Data entries

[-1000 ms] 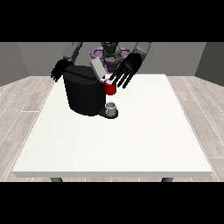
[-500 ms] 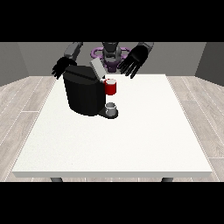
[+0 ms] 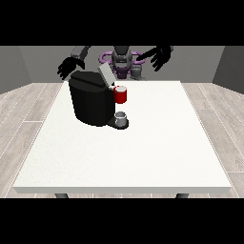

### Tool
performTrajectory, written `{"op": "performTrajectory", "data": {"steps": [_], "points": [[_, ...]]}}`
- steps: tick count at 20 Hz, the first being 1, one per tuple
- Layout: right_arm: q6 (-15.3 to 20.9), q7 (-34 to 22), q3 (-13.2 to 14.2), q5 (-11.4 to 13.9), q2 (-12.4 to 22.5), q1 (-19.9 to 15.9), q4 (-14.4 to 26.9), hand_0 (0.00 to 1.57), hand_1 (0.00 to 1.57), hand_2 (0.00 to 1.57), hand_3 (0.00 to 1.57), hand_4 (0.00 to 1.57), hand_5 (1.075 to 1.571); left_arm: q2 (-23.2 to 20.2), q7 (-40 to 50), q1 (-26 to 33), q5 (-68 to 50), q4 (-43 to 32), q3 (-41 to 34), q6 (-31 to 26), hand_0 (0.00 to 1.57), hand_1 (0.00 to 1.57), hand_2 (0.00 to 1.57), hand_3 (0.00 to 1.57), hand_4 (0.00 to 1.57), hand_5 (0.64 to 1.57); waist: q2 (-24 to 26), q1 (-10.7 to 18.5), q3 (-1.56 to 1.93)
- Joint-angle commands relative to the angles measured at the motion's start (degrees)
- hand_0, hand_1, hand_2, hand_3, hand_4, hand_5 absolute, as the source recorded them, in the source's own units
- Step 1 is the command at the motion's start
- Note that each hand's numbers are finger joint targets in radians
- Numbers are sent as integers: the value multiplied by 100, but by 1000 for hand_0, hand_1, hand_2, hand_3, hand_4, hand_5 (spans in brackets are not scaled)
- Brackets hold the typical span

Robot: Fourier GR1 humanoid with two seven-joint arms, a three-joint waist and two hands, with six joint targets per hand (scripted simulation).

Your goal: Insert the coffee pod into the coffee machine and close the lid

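The black coffee machine (image 3: pixel 93 102) stands on the white table (image 3: pixel 143 147), left of the middle. Its grey lid (image 3: pixel 105 75) is tilted up and open. A red thing at the machine (image 3: pixel 121 95) sits at its front top. A grey thing (image 3: pixel 121 117) rests on the machine's base below it. Another small grey thing (image 3: pixel 137 72) stands at the table's far edge, near the robot's body. The hand at the view's right (image 3: pixel 160 56) is raised above the far edge, fingers spread, holding nothing. The hand at the view's left (image 3: pixel 68 67) hovers behind the machine, fingers spread.
The robot's torso (image 3: pixel 121 59) is behind the table's far edge. White table surface stretches in front of and to the right of the machine. Wooden floor surrounds the table.
The hand at the view's right has lifted up and to the right, away from the machine's top. The hand at the view's left has barely moved.
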State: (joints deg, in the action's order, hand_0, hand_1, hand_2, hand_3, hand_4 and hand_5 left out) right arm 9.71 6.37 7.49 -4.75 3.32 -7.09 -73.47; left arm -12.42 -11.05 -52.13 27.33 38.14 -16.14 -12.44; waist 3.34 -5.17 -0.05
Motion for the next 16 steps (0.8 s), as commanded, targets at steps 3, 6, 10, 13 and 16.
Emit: {"op": "performTrajectory", "data": {"steps": [3,6,10,13,16], "points": [[-287,-93,-56,59,328,403,-235,0,0,0,0,433,1571,571,-421,1109,-621,117,-310,-60,0,0,0,0,0,1571,821,388,0],[-312,-272,-148,158,432,337,-388,0,0,0,0,390,1571,681,-292,1366,-951,152,-528,-157,0,0,0,0,142,1571,995,561,0],[-478,-572,-355,84,392,-90,-739,0,0,0,0,257,1571,796,-79,1502,-1160,217,-570,-281,0,0,0,0,0,1571,1076,726,2],[-586,-678,-423,145,526,-67,-998,0,0,0,0,0,1571,940,-136,1944,-1210,429,-463,-276,0,0,0,0,0,1571,1241,800,4],[-1020,-839,-222,-249,745,-305,-1038,0,0,0,0,0,1571,950,-206,2076,-1429,720,-492,-341,0,0,0,0,0,1571,1020,911,5]]}}
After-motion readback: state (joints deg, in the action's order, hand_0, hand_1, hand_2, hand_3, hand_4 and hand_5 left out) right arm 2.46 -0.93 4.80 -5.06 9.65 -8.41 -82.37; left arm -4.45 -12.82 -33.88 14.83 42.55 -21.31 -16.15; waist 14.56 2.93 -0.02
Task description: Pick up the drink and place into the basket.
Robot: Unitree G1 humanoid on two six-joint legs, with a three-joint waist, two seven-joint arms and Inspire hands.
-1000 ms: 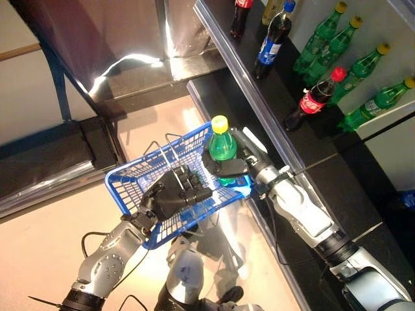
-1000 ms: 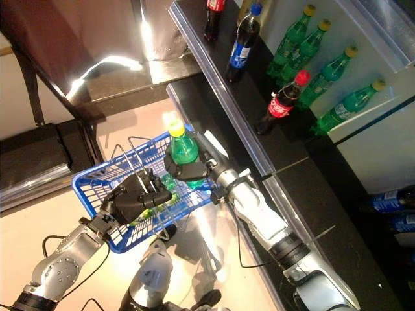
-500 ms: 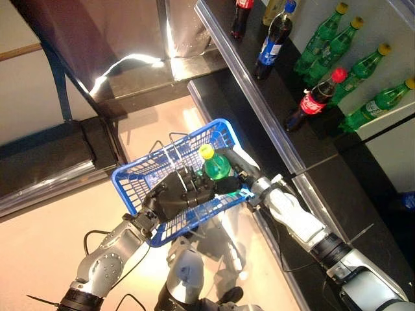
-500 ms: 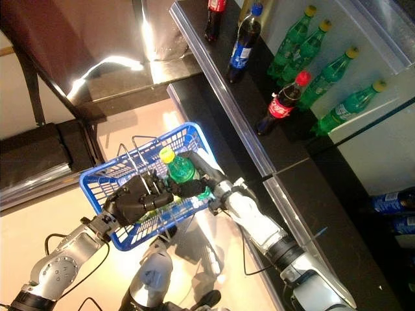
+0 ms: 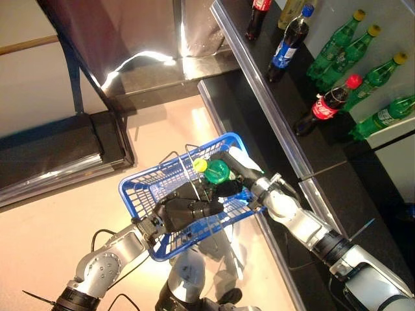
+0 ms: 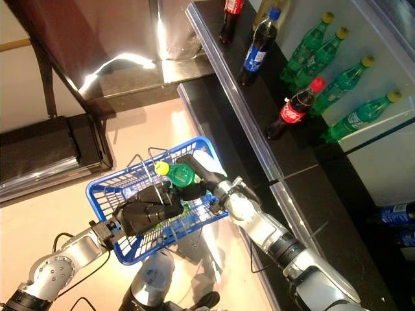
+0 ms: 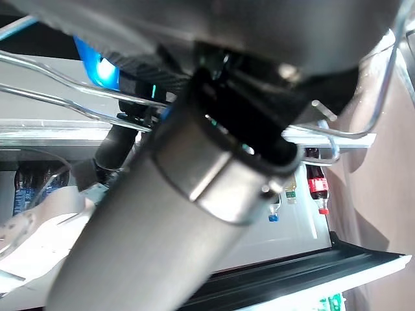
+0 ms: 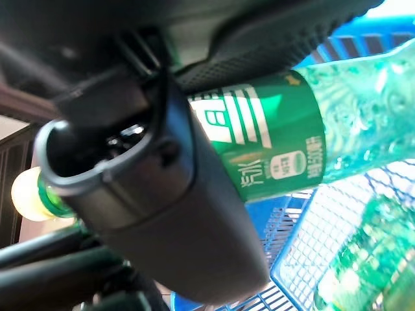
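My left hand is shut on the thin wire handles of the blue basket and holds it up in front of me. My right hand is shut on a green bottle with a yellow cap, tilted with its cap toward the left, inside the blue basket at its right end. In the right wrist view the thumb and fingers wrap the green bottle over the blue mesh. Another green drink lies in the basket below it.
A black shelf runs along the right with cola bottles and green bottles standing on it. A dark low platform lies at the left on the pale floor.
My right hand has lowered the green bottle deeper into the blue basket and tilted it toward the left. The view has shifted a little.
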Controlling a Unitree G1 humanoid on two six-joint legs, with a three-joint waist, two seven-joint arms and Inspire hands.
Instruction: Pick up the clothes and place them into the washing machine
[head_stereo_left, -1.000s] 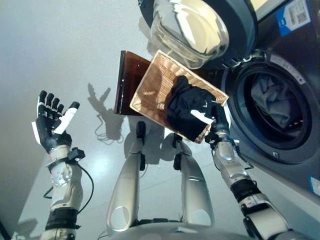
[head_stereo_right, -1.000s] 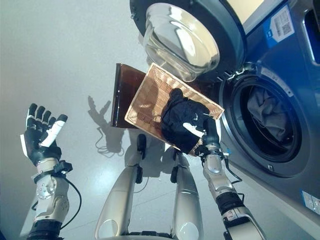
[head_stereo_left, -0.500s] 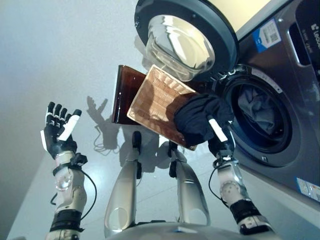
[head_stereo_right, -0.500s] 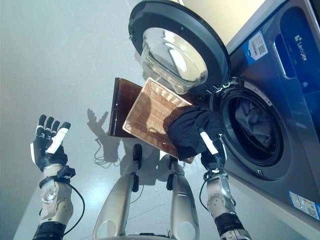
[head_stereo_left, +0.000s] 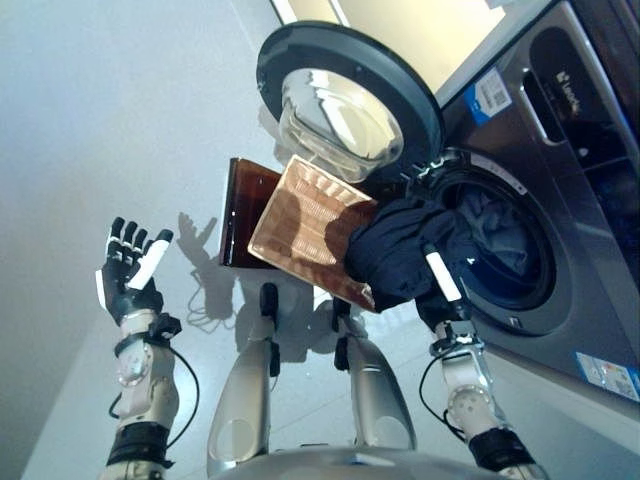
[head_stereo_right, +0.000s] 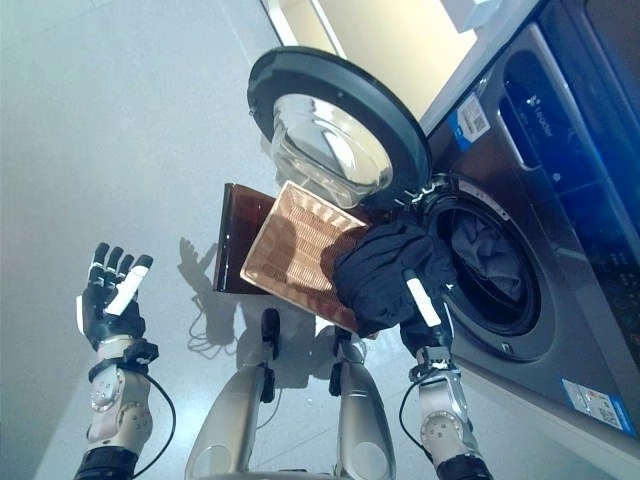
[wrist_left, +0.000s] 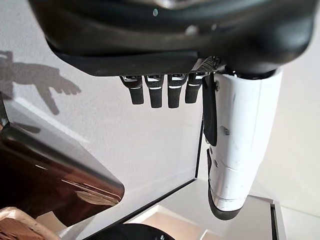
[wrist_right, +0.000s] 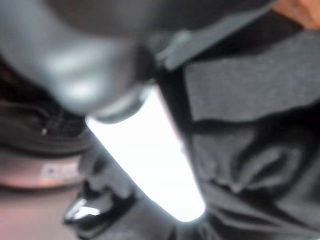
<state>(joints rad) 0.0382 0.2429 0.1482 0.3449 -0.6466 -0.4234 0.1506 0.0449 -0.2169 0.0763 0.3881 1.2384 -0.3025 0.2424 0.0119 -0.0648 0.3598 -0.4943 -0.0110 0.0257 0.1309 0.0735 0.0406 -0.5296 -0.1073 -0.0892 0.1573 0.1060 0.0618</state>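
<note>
Dark navy clothes (head_stereo_left: 400, 255), one crumpled bundle, sit bunched right at the rim of the grey front-loading washing machine's (head_stereo_left: 560, 190) drum opening in the left eye view, clutched in the right hand (head_stereo_left: 440, 290), whose white-covered thumb lies across the cloth. More grey laundry is already inside the drum, and the round glass-fronted door (head_stereo_left: 345, 105) is swung wide open, up and away from the opening. Just beside the machine, on the door side, is a woven tan rectangular basket (head_stereo_left: 305, 215) leaning on a dark brown glossy box (head_stereo_left: 243, 205). The left hand (head_stereo_left: 130, 275) is raised well away from the machine, palm up. The right eye view shows the same, with the bundle (head_stereo_right: 385, 275) overlapping the basket's edge nearest the machine. In the left wrist view the fingers (wrist_left: 156, 92) are straight and spread, holding nothing, with the brown box (wrist_left: 45, 177) past them. The right wrist view is just the white thumb (wrist_right: 150, 155) pressed into dark folds of cloth (wrist_right: 250, 125), so it's gripping the bundle.
</note>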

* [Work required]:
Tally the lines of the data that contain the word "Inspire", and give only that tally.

* [Problem solution]:
2